• **Description of the task**
From the first line of the data below through the line holding "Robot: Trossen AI", write out each line exactly as it stands.

• **Collected data**
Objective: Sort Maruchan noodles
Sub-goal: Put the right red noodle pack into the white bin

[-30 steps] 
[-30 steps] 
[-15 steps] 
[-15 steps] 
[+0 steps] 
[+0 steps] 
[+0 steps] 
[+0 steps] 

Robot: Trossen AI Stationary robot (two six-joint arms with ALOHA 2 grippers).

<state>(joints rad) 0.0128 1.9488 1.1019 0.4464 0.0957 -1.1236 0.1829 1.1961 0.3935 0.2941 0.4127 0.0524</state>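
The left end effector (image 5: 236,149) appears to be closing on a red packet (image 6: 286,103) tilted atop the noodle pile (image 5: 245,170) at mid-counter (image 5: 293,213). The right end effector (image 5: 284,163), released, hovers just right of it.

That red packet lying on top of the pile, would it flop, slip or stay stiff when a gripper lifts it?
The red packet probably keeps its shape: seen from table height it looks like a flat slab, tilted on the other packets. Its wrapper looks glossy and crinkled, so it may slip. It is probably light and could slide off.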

• **Exercise solution**
Objective: Sort Maruchan noodles
Sub-goal: Put the right red noodle pack into the white bin

[-30 steps] 
[-30 steps] 
[-15 steps] 
[-15 steps] 
[+0 steps] 
[+0 steps] 
[+0 steps] 
[+0 steps] 

Robot: Trossen AI Stationary robot (two six-joint arms with ALOHA 2 grippers).

The exercise has been completed.